WORK TASK » What needs reproducing is the run of lines in the data below starting at the line with "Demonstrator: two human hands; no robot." and ending at the line with "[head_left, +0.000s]", both ends included. Copy it exactly, without pictures, and add nothing.

<<<<

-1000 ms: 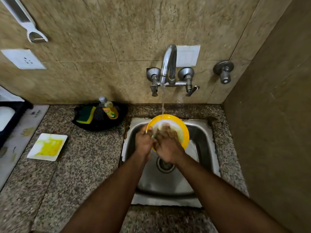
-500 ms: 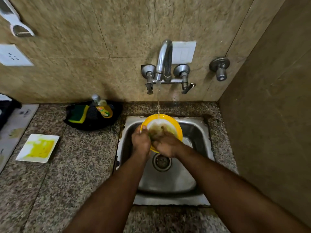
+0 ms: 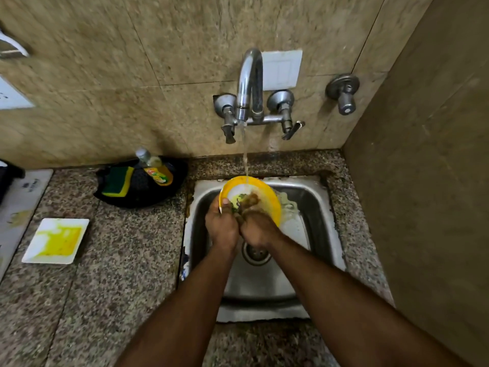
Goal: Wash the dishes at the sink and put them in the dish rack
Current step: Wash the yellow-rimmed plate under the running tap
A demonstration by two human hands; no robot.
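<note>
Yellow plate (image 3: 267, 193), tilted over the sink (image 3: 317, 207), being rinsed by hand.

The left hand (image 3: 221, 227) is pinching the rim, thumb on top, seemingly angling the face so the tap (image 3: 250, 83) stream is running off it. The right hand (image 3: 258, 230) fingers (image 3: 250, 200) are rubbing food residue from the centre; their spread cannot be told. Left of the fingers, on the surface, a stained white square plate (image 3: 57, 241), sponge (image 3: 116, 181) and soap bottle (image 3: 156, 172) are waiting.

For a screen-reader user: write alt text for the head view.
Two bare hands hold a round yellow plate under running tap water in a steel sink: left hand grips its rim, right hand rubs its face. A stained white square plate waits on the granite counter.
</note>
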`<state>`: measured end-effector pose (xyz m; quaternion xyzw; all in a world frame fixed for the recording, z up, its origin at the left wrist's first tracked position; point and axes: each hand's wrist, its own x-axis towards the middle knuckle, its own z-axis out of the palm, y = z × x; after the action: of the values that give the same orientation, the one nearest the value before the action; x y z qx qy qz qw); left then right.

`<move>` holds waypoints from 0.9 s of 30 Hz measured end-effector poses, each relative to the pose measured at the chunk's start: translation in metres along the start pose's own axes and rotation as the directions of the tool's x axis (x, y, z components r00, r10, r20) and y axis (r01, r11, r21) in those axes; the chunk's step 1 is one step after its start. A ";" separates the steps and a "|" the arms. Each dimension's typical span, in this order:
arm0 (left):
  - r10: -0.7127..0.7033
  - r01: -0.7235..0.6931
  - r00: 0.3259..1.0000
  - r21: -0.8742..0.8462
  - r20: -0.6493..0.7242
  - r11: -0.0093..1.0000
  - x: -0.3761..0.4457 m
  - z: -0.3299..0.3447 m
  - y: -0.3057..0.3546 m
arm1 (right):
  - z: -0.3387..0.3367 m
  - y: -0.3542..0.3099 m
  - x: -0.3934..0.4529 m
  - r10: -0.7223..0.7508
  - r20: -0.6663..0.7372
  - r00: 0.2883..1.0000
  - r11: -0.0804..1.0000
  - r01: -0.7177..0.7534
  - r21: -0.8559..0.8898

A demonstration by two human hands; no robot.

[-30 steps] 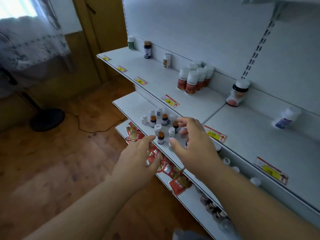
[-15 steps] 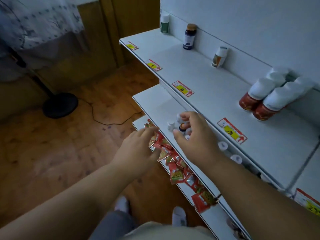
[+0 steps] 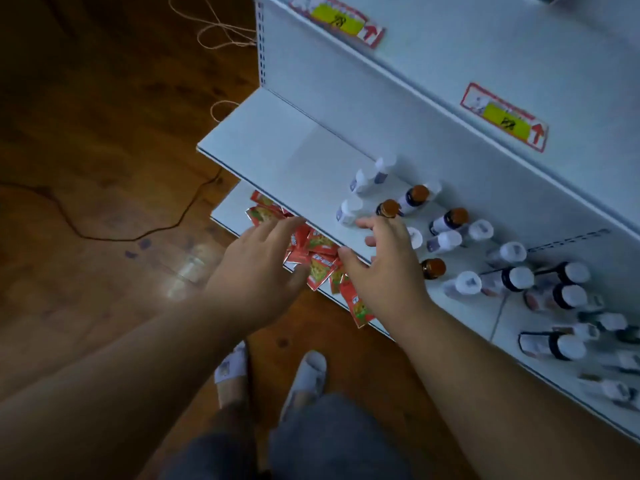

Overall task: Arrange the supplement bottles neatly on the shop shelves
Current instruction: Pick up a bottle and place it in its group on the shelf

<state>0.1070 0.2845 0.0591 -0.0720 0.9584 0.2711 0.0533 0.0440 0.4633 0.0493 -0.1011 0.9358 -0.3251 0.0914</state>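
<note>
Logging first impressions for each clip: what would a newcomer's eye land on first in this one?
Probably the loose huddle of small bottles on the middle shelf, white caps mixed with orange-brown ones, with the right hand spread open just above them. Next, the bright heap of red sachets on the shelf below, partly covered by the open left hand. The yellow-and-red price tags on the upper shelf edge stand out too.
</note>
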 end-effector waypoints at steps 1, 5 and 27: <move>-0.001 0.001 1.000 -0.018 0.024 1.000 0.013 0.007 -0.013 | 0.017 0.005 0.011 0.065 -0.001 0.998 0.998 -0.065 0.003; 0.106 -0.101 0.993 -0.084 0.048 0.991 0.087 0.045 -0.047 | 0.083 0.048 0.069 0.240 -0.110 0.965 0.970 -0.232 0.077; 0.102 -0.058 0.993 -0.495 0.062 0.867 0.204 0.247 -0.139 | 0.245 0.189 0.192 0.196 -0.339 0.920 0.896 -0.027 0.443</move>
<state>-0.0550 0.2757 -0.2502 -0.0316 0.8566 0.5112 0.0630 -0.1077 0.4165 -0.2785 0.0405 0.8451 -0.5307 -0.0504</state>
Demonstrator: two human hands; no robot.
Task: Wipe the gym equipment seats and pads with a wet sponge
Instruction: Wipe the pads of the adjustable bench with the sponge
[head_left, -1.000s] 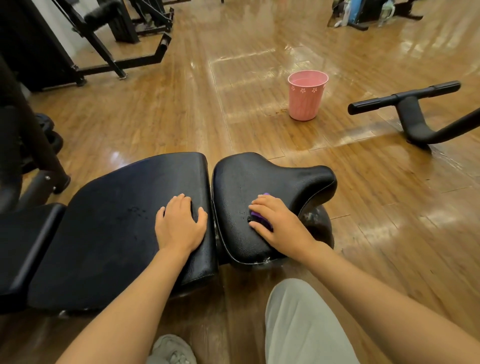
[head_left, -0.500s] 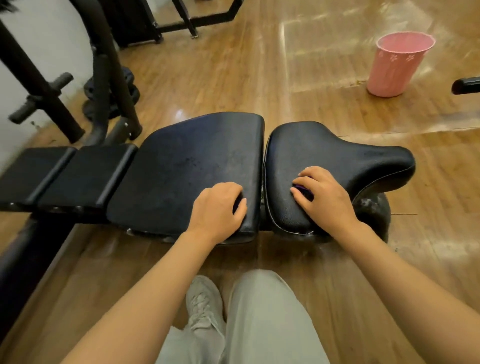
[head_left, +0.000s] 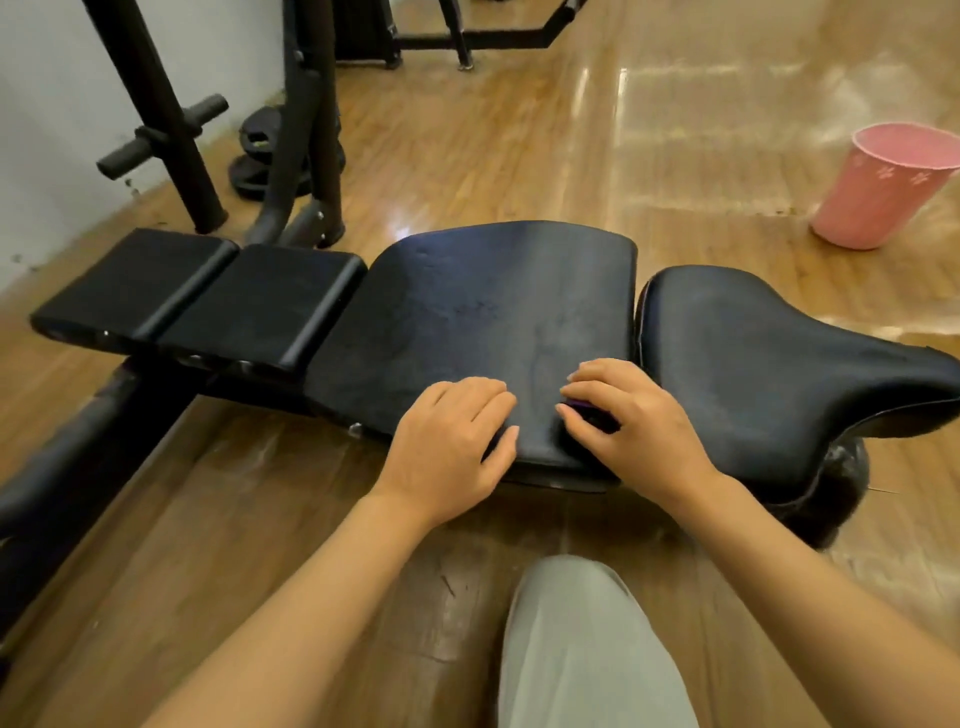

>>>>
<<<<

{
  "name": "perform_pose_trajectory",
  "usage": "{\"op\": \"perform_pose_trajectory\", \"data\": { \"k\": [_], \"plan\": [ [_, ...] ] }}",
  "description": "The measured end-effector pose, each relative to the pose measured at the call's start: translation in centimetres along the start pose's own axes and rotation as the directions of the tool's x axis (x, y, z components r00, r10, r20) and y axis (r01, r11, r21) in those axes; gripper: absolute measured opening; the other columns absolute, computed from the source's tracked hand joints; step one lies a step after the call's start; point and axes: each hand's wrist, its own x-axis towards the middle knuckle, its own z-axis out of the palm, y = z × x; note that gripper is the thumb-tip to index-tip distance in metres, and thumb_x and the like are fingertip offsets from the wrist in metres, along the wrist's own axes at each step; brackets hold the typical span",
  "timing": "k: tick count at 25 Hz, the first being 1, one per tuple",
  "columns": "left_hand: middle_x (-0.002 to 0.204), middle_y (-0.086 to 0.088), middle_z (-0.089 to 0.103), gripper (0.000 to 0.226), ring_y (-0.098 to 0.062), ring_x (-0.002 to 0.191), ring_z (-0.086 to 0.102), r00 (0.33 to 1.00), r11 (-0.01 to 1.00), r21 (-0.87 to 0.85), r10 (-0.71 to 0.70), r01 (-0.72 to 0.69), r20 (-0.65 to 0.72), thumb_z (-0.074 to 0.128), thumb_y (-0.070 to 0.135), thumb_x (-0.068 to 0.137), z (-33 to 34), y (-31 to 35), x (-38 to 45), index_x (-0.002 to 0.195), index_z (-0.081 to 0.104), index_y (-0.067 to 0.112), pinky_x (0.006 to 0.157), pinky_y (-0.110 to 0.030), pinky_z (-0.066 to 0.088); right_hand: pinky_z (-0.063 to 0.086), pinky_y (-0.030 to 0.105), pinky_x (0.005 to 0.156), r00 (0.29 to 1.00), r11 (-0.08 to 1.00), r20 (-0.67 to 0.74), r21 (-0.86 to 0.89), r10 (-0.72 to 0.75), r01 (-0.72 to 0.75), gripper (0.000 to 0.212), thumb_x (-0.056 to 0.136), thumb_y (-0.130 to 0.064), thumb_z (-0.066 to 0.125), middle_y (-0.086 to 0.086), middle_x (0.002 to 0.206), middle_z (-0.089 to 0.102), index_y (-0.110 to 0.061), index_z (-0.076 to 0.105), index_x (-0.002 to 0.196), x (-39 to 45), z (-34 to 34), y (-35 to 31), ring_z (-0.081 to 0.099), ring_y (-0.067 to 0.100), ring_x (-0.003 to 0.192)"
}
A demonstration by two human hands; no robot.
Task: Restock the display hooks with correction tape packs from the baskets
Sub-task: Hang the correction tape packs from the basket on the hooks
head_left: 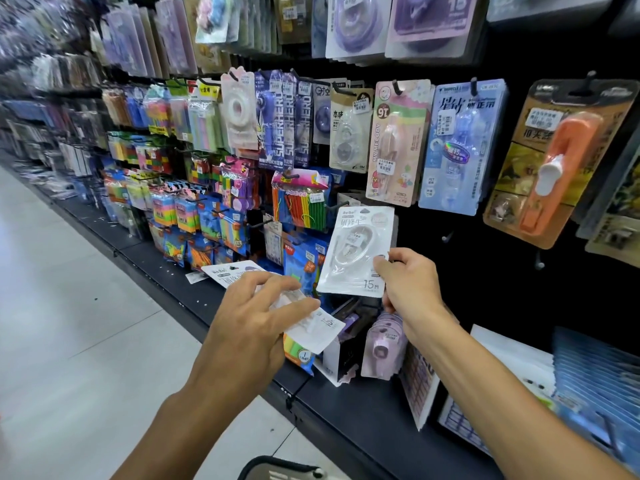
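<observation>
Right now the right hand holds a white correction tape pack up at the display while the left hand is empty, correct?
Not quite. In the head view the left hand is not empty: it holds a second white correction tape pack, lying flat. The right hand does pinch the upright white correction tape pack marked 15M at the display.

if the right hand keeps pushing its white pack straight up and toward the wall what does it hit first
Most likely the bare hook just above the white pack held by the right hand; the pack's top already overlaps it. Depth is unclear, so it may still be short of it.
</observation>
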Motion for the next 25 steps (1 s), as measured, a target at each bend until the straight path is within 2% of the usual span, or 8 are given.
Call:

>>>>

REPLY TO THE TASK »
Demonstrator: two human hands; no robot.
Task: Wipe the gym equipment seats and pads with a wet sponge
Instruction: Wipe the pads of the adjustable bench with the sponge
[head_left, -1.000s] 
[head_left, -0.500s] 
[head_left, +0.000s] 

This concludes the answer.